## Collection entries
**********

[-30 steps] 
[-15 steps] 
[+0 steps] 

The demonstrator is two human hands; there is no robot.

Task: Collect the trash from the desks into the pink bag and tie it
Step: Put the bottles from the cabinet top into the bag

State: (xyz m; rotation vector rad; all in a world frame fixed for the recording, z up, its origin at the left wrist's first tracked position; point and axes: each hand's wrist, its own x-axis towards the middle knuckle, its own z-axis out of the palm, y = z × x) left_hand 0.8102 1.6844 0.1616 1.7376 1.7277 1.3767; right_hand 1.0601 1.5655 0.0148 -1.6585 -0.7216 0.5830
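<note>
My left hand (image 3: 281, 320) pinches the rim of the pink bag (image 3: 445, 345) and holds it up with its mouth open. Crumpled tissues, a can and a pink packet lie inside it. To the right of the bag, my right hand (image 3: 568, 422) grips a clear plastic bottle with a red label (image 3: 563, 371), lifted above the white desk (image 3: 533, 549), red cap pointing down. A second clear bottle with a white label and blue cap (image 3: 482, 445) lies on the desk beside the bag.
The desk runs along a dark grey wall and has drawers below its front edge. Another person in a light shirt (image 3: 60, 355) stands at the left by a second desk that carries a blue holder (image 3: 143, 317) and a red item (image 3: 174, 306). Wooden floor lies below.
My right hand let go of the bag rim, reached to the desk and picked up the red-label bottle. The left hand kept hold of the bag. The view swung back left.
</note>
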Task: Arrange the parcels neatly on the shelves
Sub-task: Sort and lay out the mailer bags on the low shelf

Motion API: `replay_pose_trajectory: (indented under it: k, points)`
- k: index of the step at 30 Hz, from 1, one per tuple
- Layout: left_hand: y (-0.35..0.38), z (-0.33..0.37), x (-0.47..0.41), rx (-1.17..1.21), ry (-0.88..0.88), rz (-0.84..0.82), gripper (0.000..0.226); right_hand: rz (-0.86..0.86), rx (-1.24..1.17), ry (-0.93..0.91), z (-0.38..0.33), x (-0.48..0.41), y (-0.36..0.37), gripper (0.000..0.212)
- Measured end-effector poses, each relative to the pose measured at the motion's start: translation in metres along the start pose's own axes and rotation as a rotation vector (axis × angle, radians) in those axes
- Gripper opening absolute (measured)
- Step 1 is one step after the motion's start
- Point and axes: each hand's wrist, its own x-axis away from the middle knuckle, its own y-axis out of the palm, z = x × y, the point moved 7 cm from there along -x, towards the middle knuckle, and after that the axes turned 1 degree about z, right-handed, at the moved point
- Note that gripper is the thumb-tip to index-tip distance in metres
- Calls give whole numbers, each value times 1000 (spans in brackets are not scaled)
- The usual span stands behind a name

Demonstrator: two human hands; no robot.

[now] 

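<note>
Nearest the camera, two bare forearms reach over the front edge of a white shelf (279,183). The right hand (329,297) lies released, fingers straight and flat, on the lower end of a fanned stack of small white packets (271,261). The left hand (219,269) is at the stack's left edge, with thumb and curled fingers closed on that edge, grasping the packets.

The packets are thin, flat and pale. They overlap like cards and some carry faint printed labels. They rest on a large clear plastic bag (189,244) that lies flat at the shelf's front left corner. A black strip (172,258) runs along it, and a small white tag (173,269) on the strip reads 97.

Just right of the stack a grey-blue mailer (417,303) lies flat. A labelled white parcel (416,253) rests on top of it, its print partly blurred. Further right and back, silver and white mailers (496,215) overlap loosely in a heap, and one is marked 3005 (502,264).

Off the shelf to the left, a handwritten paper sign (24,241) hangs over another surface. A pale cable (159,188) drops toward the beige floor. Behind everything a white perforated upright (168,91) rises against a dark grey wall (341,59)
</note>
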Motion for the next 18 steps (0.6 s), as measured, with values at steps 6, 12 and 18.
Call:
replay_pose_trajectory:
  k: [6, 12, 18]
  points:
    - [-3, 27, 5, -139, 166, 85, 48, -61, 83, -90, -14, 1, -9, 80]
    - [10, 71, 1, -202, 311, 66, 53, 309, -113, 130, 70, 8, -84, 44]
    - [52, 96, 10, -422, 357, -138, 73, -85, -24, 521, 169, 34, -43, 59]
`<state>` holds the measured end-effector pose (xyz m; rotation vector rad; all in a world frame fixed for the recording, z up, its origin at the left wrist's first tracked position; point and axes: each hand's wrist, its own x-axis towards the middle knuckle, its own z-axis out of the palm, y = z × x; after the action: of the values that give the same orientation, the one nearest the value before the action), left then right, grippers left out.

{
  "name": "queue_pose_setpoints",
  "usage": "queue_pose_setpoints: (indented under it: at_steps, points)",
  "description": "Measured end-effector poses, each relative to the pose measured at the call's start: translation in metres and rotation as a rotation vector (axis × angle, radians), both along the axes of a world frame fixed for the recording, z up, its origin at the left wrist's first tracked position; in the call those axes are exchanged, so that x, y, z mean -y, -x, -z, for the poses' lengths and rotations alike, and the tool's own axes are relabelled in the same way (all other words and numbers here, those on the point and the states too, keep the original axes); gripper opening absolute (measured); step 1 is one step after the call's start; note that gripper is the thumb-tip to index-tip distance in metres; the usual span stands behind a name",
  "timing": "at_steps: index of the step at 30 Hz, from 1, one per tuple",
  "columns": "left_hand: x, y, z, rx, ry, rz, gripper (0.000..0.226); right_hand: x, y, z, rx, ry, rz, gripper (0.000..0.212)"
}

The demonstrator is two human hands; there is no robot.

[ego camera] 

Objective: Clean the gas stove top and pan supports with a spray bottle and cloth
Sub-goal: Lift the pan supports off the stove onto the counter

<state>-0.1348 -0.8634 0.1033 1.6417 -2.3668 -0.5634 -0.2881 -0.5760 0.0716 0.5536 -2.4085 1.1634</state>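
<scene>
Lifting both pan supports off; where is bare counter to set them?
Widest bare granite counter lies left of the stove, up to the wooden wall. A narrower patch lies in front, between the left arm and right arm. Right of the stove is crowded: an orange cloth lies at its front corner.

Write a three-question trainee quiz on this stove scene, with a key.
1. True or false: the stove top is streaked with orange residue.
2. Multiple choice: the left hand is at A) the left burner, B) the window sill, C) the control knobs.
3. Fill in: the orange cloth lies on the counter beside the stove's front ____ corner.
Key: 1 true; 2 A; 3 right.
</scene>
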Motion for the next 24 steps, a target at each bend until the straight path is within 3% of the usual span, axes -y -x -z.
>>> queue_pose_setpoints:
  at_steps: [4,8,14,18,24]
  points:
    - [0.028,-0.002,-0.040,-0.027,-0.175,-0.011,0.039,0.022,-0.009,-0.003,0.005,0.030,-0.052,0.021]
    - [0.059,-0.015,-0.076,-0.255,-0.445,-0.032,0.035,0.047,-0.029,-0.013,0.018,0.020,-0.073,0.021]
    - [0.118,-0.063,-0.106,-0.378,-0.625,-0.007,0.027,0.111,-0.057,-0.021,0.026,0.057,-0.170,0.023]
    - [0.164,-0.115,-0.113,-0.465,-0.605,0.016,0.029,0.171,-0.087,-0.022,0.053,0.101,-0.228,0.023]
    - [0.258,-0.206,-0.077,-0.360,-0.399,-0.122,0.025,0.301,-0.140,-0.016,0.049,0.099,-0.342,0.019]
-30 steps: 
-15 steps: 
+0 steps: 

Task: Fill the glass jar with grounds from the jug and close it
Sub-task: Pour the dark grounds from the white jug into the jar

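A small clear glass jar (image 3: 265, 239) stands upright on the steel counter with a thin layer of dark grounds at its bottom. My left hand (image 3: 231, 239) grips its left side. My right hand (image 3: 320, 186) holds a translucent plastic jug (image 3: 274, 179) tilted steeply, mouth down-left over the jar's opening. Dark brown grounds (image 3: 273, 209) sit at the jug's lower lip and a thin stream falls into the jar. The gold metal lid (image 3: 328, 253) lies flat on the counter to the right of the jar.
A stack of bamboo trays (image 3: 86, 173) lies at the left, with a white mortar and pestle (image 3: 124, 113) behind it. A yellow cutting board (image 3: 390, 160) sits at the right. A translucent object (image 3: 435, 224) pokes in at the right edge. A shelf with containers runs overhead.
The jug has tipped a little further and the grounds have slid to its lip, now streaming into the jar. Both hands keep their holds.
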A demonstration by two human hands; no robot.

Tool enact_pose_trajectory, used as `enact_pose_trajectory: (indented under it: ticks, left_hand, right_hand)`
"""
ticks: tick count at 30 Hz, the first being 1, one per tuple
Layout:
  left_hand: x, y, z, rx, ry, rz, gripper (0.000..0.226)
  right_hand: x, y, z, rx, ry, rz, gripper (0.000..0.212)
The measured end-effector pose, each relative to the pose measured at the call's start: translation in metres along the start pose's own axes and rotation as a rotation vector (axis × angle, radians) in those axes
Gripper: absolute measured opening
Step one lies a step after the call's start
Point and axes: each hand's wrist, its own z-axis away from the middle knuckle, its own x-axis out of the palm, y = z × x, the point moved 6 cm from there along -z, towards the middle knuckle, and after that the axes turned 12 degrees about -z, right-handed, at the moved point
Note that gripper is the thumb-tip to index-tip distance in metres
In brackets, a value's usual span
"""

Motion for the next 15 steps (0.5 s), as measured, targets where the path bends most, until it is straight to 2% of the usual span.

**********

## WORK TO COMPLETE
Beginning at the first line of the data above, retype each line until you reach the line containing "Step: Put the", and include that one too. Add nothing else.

## RESULT OF THIS EXERCISE
[-30 steps] 
[-15 steps] 
[+0 steps] 

The demonstrator is two human hands; there is no robot.

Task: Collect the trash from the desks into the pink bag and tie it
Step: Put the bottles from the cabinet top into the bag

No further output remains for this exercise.